About this task: Whenever the word "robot" appears in a line of the data below, copy that line.

Stored entries:
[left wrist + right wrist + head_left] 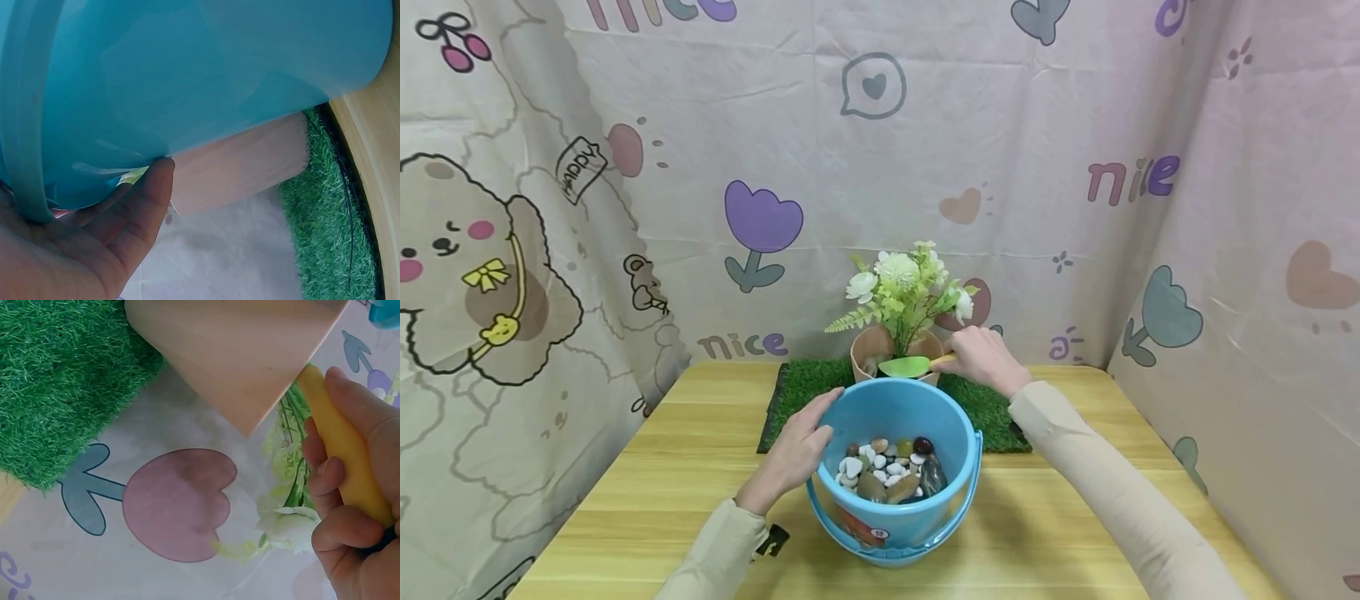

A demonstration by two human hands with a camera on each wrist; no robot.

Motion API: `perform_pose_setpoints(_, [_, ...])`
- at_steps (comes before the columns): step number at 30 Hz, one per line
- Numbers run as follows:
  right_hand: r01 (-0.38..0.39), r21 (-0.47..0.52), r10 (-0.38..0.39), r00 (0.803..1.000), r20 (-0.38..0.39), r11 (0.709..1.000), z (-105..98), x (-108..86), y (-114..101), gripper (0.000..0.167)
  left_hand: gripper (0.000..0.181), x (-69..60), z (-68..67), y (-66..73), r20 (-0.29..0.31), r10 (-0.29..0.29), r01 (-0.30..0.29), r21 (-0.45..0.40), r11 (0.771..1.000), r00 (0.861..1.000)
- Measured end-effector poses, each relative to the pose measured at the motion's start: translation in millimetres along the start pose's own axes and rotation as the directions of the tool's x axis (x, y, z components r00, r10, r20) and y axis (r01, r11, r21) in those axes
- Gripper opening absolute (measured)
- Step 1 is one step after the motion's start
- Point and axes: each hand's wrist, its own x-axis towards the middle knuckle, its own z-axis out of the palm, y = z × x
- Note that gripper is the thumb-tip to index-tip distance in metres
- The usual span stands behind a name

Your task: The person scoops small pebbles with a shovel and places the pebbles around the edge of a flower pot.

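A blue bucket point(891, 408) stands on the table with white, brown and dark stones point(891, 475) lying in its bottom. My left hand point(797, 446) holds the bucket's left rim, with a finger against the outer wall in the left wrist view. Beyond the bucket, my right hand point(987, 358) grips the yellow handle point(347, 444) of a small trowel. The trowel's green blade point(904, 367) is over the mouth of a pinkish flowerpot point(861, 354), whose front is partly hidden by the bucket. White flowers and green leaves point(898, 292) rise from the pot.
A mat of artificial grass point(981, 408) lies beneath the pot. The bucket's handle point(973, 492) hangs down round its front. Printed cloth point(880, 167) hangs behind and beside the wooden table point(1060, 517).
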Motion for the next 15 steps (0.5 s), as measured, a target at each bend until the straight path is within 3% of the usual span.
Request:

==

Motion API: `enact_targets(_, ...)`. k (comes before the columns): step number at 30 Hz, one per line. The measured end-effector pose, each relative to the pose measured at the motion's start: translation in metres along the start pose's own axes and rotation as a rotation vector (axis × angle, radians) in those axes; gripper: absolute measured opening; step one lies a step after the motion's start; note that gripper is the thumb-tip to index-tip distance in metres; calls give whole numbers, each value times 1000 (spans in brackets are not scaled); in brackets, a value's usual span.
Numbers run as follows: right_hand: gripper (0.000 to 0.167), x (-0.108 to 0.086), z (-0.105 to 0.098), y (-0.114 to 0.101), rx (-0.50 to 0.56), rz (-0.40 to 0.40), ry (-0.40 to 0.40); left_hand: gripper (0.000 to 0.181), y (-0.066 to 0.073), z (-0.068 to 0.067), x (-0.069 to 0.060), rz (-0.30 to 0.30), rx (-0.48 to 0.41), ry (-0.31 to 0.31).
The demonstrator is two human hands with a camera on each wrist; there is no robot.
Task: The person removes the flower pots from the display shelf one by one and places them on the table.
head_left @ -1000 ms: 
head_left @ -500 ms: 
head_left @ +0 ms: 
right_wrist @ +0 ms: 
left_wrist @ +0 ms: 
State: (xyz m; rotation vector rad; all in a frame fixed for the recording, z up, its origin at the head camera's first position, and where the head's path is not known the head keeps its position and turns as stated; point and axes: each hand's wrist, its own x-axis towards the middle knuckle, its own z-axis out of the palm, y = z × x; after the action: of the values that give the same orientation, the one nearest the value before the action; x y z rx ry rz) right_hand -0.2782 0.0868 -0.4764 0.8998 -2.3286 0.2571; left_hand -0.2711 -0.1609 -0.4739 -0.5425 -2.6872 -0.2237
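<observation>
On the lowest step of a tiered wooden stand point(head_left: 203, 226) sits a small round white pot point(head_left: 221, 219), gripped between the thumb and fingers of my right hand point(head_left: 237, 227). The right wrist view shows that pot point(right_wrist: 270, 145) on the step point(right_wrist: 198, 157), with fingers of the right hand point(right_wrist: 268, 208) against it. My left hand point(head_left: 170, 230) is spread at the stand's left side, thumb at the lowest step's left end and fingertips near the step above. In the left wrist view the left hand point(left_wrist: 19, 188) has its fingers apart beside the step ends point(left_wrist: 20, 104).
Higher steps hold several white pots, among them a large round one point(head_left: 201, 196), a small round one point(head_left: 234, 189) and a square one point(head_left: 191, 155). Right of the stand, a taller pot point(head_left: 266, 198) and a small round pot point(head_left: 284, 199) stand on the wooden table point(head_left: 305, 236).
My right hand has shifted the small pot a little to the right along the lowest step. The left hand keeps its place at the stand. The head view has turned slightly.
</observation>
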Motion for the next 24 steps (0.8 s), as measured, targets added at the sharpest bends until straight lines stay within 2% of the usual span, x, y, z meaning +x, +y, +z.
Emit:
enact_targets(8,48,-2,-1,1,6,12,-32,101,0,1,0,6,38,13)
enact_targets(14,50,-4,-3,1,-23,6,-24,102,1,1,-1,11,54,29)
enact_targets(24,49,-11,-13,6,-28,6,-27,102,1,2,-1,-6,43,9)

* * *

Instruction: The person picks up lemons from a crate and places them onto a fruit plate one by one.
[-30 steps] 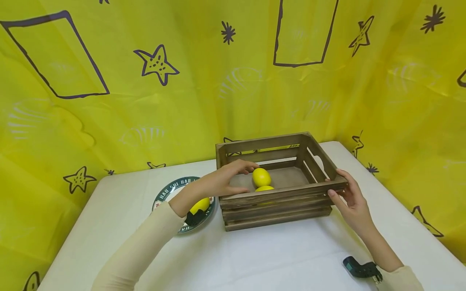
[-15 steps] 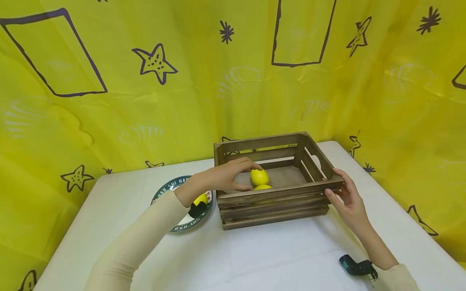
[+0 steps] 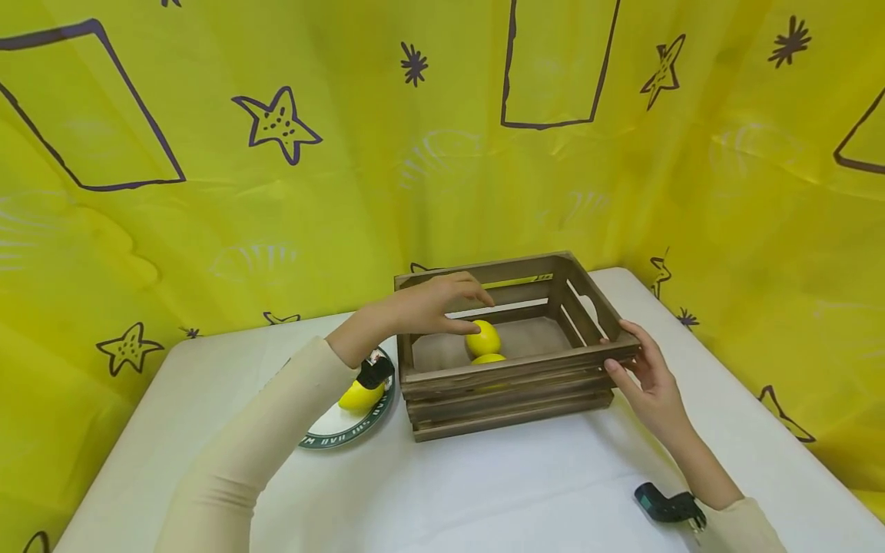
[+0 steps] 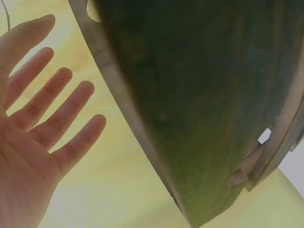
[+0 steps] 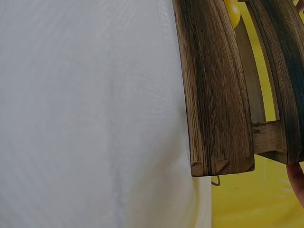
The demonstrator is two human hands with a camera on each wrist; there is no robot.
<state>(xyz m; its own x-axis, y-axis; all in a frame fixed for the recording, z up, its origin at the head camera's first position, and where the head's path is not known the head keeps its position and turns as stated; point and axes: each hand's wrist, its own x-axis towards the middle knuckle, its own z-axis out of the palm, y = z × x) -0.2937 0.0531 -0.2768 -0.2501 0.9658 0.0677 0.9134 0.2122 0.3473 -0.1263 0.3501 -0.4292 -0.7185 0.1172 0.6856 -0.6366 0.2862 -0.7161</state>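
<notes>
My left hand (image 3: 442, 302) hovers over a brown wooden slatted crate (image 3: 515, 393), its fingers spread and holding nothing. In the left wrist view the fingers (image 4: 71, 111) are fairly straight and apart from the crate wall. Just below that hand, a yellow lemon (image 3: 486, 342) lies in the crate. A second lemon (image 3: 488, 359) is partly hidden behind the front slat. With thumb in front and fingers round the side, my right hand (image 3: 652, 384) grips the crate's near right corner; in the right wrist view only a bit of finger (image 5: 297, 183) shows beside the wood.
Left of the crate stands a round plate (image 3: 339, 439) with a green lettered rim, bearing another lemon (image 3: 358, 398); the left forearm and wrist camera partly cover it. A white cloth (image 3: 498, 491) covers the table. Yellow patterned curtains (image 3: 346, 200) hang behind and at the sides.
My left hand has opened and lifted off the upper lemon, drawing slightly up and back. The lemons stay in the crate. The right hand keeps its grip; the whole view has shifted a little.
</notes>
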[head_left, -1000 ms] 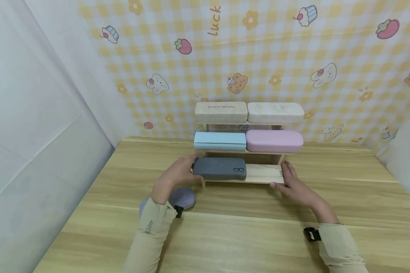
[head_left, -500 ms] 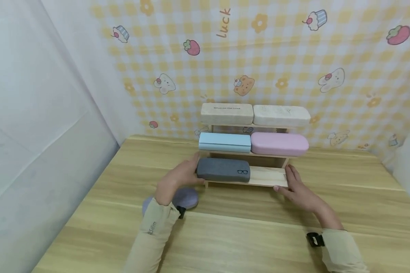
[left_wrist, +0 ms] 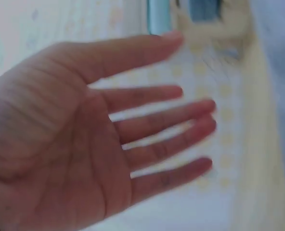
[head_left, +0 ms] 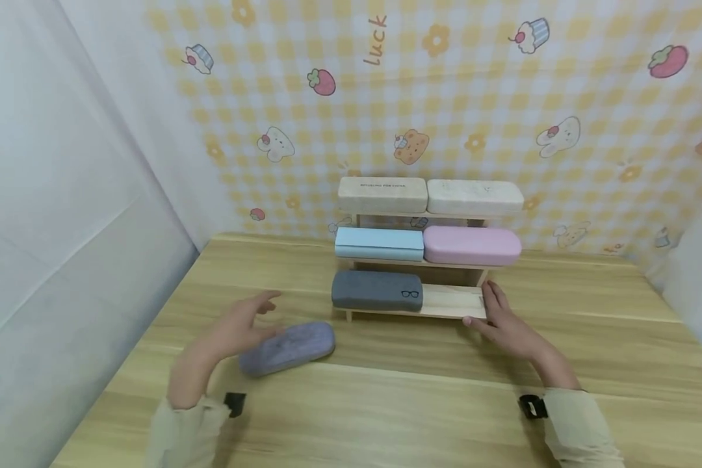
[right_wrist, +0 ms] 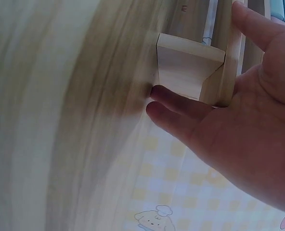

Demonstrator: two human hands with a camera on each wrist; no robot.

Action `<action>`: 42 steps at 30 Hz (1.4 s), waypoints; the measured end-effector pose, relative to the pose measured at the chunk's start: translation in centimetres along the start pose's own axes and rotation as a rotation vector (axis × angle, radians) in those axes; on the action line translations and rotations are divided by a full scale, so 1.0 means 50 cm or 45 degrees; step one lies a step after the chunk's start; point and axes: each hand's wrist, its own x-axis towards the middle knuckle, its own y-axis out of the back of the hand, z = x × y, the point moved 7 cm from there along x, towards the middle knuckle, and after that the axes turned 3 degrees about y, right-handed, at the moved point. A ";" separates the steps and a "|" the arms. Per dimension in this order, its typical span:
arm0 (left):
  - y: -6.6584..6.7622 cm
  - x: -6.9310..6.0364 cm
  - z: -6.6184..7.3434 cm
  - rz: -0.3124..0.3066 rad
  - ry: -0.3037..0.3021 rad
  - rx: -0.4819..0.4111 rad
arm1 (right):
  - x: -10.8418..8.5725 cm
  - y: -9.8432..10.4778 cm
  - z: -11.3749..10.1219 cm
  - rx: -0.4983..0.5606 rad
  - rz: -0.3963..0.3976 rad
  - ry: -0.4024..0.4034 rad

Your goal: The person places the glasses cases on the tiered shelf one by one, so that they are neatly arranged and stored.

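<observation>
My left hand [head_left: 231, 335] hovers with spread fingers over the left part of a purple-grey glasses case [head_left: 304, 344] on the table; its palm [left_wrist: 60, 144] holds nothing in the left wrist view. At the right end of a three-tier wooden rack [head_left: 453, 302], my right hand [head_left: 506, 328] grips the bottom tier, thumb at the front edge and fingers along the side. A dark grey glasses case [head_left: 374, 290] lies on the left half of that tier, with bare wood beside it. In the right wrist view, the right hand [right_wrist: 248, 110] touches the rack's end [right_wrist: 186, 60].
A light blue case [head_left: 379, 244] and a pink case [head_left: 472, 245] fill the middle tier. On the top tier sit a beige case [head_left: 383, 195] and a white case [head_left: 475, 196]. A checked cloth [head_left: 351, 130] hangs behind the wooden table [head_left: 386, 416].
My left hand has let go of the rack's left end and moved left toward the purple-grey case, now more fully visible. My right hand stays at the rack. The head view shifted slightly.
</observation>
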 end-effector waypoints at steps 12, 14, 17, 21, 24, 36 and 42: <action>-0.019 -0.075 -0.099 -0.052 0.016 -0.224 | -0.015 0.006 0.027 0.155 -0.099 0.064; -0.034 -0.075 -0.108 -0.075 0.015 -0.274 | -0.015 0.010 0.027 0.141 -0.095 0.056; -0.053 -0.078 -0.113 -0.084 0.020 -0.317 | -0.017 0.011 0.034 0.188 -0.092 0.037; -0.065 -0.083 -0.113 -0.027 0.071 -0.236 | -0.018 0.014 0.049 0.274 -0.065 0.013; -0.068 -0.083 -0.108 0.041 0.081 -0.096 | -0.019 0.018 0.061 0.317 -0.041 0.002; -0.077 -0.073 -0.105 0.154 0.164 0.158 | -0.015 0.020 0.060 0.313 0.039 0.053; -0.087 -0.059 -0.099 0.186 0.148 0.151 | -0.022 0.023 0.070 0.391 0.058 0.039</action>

Answer box:
A demonstration by two human hands with a camera on each wrist; no robot.
The demonstrator is two human hands with a camera on each wrist; there is no robot.
The demonstrator is two human hands with a camera on each wrist; there is no robot.
Demonstrator: two human hands with a camera on each wrist; no robot.

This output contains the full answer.